TASK BRIEF: Below is a block of entries; repeat exactly the lines starting at the line that contains "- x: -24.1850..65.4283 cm" and ending at the line that contains "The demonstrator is", both included.

GIVEN RECORDS:

┌────────

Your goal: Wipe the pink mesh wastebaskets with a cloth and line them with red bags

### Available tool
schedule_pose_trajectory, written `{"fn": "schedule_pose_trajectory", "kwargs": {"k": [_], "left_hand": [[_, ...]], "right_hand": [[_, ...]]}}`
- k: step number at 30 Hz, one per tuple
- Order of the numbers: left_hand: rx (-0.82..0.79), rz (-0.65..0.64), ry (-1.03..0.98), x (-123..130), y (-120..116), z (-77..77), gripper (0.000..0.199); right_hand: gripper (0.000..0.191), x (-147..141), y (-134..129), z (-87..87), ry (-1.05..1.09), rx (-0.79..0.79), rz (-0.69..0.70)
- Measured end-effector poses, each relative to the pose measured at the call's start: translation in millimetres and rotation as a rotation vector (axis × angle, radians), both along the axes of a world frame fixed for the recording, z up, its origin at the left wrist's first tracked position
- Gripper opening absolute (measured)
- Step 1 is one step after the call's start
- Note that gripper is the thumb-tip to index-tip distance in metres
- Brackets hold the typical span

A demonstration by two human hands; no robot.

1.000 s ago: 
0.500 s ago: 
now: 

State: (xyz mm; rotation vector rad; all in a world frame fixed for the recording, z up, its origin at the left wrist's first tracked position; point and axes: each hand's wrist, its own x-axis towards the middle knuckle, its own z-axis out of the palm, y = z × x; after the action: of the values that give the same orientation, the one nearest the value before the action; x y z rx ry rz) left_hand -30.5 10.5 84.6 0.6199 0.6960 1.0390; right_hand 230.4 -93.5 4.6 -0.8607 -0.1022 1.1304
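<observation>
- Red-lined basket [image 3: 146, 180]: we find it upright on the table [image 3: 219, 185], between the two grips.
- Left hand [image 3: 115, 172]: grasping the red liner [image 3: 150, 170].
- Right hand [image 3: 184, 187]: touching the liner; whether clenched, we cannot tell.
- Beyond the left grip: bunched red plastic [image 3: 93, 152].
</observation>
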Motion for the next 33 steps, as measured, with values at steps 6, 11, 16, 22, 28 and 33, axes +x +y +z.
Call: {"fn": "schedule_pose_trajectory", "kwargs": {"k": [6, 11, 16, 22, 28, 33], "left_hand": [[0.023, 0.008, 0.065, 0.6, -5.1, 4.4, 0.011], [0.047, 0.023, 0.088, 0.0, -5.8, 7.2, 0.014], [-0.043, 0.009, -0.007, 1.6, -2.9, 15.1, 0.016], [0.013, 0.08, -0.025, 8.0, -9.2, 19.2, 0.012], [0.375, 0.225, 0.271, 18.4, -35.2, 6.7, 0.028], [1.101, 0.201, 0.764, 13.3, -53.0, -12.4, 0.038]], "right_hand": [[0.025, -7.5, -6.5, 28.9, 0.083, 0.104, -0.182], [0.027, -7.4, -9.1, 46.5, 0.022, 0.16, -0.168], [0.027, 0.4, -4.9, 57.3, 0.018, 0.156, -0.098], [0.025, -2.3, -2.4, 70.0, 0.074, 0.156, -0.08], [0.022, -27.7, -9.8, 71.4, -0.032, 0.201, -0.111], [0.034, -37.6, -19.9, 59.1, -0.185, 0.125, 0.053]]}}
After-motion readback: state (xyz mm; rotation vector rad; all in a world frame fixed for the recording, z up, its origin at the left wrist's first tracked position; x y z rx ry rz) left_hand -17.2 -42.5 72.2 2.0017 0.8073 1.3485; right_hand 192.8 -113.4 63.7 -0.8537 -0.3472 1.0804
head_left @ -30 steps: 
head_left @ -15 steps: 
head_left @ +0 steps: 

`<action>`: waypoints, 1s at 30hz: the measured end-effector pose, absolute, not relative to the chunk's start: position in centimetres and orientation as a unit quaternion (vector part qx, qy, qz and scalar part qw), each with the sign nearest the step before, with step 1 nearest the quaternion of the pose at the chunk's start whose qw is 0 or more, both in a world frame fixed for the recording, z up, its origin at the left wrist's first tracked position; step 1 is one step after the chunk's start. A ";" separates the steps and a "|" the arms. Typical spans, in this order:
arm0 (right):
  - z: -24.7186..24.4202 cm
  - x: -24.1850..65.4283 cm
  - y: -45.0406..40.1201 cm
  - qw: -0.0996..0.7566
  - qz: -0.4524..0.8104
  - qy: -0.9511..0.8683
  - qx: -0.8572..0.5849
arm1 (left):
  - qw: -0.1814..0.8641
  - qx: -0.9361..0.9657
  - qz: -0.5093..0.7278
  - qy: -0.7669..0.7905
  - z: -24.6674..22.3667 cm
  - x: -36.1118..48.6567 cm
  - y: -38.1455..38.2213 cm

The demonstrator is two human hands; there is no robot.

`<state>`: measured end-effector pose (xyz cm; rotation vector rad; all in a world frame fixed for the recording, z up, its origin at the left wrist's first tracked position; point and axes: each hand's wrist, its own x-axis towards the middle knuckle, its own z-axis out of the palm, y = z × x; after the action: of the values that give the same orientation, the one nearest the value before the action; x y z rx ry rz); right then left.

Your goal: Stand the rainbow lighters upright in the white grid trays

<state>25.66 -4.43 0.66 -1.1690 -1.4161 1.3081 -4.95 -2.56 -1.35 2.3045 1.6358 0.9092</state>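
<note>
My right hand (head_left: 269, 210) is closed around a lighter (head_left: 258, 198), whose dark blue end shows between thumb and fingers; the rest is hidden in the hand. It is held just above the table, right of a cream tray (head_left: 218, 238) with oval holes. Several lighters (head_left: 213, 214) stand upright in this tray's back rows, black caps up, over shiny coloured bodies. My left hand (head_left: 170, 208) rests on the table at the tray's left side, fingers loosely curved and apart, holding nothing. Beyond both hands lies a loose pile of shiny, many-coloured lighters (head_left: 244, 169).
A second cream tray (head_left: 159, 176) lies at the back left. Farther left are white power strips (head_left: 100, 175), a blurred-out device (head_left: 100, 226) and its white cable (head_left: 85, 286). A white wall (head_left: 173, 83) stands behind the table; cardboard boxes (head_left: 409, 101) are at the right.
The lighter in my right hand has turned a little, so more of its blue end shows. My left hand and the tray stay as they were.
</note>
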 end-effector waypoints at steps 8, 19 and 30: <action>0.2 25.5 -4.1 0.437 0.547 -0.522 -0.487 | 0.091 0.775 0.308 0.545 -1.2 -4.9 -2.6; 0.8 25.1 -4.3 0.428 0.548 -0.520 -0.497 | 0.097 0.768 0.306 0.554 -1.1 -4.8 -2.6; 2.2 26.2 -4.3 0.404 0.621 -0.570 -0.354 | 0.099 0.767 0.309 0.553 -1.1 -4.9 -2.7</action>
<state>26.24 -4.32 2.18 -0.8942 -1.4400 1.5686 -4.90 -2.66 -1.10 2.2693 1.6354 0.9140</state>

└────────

TASK RESULT:
  - x: -24.1850..65.4283 cm
  - y: -45.0406..40.1201 cm
  - qw: -0.0996..0.7566
  - qz: -0.4524..0.8104
  - qy: -0.9511..0.8683
  - qx: -0.8572..0.5849
arm1 (left):
  - qw: -0.1814..0.8641
  - qx: -0.9361..0.9657
  - qz: -0.5093..0.7278
  - qy: -0.7669..0.7905
  - z: -24.6674..22.3667 cm
  - x: -36.1118..48.6567 cm
  - y: -38.1455..38.2213 cm

The demonstrator is two human hands; there is no robot.

The answer contains nothing further.